In particular in the movie_reviews dataset we have 2000 text files, each of them is a review of a movie, and they are already split in a neg folder for the negative reviews and a pos folder for the positive reviews:
In [ ]:
len(movie_reviews.fileids())
In [ ]:
movie_reviews.fileids()[:5]
In [ ]:
movie_reviews.fileids()[-5:]
fileids can also filter the available files based on their category, which is the name of the subfolders they are located in. Therefore we can have lists of positive and negative reviews separately.
In [ ]:
negative_fileids = movie_reviews.fileids('neg')
positive_fileids = movie_reviews.fileids('pos')
In [ ]:
len(negative_fileids), len(positive_fileids)
We can inspect one of the reviews using the raw method of movie_reviews, each file is split into sentences, the curators of this dataset also removed from each review from any direct mention of the rating of the movie.
In [ ]:
print(movie_reviews.raw(fileids=positive_fileids[0]))
In [ ]:
romeo_text = """Why then, O brawling love! O loving hate!
O any thing, of nothing first create!
O heavy lightness, serious vanity,
Misshapen chaos of well-seeming forms,
Feather of lead, bright smoke, cold fire, sick health,
Still-waking sleep, that is not what it is!
This love feel I, that feel no love in this."""
The first step in Natural Language processing is generally to split the text into words, this process might appear simple but it is very tedious to handle all corner cases, see for example all the issues with punctuation we have to solve if we just start with a split on whitespace:
In [ ]:
romeo_text.split()
nltk has a sophisticated word tokenizer trained on English named punkt, we first have to download its parameters:
In [ ]:
nltk.download("punkt")
Then we can use the word_tokenize function to properly tokenize this text, compare to the whitespace splitting we used above:
In [ ]:
romeo_words = nltk.word_tokenize(romeo_text)
In [ ]:
romeo_words
Good news is that the movie_reviews corpus already has direct access to tokenized text with the words method:
In [ ]:
movie_reviews.words(fileids=positive_fileids[0])
The simplest model for analyzing text is just to think about text as an unordered collection of words (bag-of-words). This can generally allow to infer from the text the category, the topic or the sentiment.
From the bag-of-words model we can build features to be used by a classifier, here we assume that each word is a feature that can either be True or False.

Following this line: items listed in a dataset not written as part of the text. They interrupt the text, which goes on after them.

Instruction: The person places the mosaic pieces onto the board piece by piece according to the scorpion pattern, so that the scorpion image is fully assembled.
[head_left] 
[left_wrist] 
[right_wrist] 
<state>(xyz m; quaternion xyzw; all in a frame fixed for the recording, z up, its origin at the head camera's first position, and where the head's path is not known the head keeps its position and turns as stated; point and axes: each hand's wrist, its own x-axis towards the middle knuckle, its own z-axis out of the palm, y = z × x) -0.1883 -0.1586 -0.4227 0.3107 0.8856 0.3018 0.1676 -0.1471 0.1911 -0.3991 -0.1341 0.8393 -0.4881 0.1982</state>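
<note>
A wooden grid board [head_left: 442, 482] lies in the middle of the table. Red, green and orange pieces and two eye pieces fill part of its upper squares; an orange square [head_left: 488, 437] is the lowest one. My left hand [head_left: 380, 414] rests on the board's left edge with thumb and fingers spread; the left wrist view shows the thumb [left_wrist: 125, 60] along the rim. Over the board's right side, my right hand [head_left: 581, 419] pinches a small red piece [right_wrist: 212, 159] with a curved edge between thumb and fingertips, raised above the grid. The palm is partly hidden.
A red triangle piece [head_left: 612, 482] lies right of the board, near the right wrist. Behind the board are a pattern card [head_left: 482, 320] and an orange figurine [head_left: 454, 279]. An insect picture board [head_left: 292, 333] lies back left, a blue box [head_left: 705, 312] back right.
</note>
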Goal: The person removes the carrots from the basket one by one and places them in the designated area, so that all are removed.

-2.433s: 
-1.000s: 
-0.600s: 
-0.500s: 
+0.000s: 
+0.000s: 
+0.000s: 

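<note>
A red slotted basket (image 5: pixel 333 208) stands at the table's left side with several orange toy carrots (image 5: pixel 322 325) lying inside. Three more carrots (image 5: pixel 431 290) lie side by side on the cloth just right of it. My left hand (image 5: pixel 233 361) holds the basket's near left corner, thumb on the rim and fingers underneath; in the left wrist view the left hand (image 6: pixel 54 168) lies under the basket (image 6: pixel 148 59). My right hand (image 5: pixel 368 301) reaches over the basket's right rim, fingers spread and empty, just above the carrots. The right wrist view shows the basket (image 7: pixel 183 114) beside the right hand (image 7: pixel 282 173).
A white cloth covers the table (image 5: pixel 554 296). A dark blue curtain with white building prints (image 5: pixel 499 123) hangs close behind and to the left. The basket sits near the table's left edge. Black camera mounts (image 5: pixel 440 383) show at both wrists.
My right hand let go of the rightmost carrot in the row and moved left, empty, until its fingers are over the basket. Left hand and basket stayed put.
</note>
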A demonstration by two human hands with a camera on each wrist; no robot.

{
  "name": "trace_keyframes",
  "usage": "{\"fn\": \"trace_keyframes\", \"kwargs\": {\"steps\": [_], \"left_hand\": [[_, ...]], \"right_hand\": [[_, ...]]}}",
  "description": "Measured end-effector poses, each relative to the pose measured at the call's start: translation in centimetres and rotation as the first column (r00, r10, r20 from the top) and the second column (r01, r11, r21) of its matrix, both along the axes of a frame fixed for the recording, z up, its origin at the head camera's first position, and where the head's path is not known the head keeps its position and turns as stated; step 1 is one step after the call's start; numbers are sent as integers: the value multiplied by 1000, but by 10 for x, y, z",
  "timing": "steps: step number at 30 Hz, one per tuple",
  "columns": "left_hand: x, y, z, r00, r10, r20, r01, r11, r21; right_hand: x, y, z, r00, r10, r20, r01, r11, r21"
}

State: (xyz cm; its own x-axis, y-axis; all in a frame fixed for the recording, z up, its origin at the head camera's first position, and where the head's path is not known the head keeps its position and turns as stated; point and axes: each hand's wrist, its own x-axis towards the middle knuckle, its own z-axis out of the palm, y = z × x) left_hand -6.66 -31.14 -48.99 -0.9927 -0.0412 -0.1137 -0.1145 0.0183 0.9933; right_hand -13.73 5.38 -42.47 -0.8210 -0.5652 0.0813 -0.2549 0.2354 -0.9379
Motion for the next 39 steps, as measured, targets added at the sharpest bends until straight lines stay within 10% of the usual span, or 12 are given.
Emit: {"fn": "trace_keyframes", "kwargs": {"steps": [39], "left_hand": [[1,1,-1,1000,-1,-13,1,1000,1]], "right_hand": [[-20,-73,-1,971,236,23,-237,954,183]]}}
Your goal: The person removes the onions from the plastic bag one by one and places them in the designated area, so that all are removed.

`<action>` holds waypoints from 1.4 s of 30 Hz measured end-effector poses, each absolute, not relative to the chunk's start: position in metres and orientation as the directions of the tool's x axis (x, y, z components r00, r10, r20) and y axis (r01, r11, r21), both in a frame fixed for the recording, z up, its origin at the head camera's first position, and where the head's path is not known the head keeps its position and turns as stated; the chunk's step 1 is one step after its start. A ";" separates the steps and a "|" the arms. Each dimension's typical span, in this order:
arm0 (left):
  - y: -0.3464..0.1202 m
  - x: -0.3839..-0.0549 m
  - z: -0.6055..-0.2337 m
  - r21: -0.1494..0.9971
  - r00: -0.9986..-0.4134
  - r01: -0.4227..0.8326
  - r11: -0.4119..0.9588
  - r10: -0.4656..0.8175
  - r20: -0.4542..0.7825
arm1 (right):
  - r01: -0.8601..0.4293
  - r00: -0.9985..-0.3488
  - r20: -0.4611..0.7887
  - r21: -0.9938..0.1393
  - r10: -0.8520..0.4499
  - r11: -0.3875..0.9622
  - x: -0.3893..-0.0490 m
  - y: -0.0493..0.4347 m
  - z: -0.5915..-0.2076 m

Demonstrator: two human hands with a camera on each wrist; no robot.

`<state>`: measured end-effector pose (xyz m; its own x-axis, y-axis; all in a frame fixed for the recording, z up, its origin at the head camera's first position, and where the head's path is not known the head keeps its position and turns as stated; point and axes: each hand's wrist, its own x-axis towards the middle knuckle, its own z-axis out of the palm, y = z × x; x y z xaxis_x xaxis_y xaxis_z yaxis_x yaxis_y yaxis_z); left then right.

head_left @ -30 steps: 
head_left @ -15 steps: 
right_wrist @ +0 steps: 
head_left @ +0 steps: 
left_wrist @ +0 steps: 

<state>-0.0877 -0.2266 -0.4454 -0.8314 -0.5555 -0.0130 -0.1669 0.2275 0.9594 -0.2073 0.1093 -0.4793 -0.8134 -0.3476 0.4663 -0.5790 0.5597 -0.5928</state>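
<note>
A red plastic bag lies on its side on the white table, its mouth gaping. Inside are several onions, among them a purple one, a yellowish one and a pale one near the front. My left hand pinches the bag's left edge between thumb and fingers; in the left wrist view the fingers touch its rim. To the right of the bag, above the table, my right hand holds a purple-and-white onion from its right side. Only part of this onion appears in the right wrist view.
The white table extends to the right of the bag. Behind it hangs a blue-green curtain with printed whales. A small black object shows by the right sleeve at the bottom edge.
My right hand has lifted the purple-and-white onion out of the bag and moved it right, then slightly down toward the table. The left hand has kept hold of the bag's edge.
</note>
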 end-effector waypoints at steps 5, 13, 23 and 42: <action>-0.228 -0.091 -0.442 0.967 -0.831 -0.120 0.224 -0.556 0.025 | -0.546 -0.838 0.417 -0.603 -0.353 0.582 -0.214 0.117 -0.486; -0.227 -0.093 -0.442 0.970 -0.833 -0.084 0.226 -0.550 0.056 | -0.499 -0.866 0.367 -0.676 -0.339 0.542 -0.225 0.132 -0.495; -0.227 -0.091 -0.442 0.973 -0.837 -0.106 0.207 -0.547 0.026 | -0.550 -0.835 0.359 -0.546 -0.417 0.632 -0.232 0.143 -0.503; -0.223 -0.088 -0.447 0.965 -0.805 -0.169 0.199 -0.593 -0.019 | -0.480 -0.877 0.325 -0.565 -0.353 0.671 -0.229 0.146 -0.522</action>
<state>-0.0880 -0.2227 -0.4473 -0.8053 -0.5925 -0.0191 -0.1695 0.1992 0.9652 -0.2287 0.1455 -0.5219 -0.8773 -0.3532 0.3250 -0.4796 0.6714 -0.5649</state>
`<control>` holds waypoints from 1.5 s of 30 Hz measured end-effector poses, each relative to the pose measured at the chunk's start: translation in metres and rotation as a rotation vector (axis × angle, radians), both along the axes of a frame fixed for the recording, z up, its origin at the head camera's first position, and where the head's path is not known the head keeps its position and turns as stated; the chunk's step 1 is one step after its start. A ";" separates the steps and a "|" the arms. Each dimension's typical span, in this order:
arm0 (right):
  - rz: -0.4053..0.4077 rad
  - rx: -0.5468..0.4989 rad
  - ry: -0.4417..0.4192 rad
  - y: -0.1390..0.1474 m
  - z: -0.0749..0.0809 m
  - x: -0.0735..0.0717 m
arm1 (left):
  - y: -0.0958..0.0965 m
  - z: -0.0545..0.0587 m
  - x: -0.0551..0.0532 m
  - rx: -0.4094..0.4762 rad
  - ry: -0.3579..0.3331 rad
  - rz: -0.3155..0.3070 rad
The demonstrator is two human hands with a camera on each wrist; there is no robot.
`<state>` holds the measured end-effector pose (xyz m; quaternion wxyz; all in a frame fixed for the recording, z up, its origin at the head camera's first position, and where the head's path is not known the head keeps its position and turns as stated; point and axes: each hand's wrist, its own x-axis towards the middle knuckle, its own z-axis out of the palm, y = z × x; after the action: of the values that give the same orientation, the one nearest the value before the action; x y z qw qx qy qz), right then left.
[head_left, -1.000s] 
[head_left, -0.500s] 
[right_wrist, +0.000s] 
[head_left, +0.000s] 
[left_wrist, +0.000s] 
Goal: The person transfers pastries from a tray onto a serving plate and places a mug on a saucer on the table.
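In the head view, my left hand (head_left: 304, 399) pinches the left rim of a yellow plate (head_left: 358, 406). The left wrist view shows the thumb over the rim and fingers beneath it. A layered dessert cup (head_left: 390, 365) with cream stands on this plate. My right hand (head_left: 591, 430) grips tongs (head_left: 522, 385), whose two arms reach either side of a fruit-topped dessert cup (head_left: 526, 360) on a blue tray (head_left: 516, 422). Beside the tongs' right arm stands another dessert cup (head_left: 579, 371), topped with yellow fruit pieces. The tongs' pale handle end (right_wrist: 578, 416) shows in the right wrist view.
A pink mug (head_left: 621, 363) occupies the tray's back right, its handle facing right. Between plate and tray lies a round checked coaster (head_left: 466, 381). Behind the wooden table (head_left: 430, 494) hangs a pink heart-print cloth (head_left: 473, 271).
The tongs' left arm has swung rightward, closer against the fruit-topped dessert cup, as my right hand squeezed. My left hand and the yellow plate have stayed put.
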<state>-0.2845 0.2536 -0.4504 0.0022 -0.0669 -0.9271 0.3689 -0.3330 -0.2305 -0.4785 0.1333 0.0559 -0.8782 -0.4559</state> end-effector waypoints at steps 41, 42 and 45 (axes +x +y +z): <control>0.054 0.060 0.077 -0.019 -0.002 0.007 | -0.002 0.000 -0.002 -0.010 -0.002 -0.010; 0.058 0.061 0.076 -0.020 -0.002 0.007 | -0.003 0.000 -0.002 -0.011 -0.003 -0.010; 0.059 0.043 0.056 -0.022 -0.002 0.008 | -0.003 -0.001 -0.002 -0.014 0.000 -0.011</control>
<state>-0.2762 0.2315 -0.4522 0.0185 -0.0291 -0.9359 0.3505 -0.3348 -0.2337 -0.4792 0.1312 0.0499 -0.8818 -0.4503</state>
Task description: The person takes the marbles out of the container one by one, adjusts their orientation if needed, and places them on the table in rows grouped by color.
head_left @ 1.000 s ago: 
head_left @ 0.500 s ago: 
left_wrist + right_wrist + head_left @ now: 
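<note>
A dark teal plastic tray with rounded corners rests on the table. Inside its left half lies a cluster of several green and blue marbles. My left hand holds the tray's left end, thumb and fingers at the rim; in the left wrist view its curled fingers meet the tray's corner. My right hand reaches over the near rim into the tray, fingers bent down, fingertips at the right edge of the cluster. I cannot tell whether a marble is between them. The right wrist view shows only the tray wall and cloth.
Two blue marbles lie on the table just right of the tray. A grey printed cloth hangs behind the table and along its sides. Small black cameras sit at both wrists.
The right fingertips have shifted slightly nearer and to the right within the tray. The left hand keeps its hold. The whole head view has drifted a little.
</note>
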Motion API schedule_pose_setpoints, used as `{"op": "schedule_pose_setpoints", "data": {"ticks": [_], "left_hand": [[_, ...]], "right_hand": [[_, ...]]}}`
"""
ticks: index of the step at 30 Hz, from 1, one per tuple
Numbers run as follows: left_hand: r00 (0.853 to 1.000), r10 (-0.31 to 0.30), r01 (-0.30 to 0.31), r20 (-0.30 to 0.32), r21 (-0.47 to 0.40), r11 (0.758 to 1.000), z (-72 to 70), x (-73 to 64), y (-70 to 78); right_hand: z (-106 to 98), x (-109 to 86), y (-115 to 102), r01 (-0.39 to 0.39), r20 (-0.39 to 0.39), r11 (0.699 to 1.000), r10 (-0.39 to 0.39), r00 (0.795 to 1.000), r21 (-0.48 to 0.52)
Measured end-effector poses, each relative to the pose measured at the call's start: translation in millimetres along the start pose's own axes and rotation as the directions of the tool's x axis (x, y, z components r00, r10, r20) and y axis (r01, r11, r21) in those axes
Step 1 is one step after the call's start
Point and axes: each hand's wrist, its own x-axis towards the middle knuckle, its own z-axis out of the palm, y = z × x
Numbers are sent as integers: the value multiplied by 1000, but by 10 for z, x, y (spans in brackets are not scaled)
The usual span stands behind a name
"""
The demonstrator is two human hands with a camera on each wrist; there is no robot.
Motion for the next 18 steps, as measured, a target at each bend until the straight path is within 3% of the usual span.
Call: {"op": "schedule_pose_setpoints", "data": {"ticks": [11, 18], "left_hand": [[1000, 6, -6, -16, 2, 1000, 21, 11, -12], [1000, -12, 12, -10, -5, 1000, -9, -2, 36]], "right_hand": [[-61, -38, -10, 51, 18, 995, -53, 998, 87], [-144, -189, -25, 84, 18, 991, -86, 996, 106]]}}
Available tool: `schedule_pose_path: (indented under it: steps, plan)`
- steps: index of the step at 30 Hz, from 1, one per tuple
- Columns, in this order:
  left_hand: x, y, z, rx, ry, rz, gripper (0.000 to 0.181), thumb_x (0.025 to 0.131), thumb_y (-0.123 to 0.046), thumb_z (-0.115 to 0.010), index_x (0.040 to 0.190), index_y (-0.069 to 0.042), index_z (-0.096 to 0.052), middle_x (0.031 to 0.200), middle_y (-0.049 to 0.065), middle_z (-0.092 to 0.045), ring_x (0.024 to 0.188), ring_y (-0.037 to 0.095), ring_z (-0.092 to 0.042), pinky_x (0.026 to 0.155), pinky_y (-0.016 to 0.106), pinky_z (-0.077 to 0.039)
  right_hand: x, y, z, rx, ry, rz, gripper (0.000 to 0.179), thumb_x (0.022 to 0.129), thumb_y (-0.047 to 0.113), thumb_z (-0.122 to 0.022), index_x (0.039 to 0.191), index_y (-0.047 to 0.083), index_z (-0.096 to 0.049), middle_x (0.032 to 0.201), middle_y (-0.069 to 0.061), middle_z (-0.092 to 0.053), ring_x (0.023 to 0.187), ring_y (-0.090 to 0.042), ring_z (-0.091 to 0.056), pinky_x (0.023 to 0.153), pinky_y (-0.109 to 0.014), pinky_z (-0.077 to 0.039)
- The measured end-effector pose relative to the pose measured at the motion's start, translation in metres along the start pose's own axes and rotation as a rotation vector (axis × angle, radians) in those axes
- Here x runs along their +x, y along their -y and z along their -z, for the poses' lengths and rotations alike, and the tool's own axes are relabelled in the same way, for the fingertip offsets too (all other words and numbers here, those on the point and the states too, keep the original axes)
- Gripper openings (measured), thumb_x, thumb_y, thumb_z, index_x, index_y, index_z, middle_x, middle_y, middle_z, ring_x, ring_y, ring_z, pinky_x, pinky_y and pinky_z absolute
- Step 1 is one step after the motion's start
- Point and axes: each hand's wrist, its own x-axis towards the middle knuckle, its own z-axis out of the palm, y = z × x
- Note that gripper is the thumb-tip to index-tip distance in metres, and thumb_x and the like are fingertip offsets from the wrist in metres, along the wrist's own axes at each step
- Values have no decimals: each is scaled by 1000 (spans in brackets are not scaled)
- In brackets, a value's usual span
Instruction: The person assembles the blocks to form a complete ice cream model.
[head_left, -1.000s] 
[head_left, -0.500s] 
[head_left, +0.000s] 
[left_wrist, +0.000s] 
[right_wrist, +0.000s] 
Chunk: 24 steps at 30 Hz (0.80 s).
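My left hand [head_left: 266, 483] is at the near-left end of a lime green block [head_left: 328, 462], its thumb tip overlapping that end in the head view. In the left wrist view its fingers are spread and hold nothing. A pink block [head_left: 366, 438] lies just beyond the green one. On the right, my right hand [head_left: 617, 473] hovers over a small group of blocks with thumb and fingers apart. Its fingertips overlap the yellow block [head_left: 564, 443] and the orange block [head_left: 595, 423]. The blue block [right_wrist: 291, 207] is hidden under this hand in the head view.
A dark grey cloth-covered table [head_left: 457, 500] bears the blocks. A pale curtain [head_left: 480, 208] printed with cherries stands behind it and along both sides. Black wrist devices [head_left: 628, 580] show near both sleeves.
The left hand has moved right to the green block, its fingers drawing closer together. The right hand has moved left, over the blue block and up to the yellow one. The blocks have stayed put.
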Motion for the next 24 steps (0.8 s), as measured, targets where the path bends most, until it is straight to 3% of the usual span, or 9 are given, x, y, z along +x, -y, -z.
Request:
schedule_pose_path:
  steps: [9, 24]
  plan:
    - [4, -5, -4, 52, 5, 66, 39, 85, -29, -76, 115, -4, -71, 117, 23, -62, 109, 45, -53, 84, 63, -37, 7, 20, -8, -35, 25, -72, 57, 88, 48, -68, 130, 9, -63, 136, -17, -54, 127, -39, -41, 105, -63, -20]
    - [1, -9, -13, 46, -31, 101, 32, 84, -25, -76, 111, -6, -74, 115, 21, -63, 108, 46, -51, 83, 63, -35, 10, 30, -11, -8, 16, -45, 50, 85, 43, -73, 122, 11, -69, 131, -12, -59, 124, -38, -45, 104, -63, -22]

We implement this in Python as a dictionary where for each word in a sentence we associate True, if a word is missing, that would be the same as assigning False.
In [ ]:
{word:True for word in romeo_words}
In [ ]:
type(_)
In [ ]:
def build_bag_of_words_features(words):
return {word:True for word in words}
In [ ]:
build_bag_of_words_features(romeo_words)
This is what we wanted, but we notice that also punctuation like "!" and words useless for classification purposes like "of" or "that" are also included.
Those words are named "stopwords" and nltk has a convenient corpus we can download:
In [ ]:
nltk.download("stopwords")
In [ ]:
import string
In [ ]:
string.punctuation
Using the Python string.punctuation list and the English stopwords we can build better features by filtering out those words that would not help in the classification:
In [ ]:
useless_words = nltk.corpus.stopwords.words("english") + list(string.punctuation)
#useless_words
#type(useless_words)
In [ ]:
def build_bag_of_words_features_filtered(words):
return {
word:1 for word in words \
if not word in useless_words}
In [ ]:
build_bag_of_words_features_filtered(romeo_words)
It is common to explore a dataset before starting the analysis, in this section we will find the most common words and plot their frequency.
Using the .words() function with no argument we can extract the words from the entire dataset and check that it is about 1.6 millions.
In [ ]:
all_words = movie_reviews.words()
len(all_words)/1e6
First we want to filter out useless_words as defined in the previous section, this will reduce the length of the dataset by more than a factor of 2:
In [ ]:
filtered_words = [word for word in movie_reviews.words() if not word in useless_words]
type(filtered_words)
In [ ]:
len(filtered_words)/1e6
The collection package of the standard library contains a Counter class that is handy for counting frequencies of words in our list:
In [ ]:
from collections import Counter
word_counter = Counter(filtered_words)
It also has a most_common() method to access the words with the higher count:
In [ ]:
most_common_words = word_counter.most_common()[:10]
In [ ]:
most_common_words
Then we would like to have a visualization of this using matplotlib.
First we want to use the Jupyter magic function
%matplotlib inline
to setup the Notebook to show the plot embedded into the Jupyter Notebook page, you can also test:
%matplotlib notebook
for a more interactive plotting interface which however is not as well supported on all platforms and browsers.
In [ ]:
%matplotlib inline
import matplotlib.pyplot as plt
We can sort the word counts and plot their values on Logarithmic axes to check the shape of the distribution. This visualization is particularly useful if comparing 2 or more datasets, a flatter distribution indicates a large vocabulary while a peaked distribution a restricted vocabulary often due to a focused topic or specialized language.
In [ ]:
sorted_word_counts = sorted(list(word_counter.values()), reverse=True)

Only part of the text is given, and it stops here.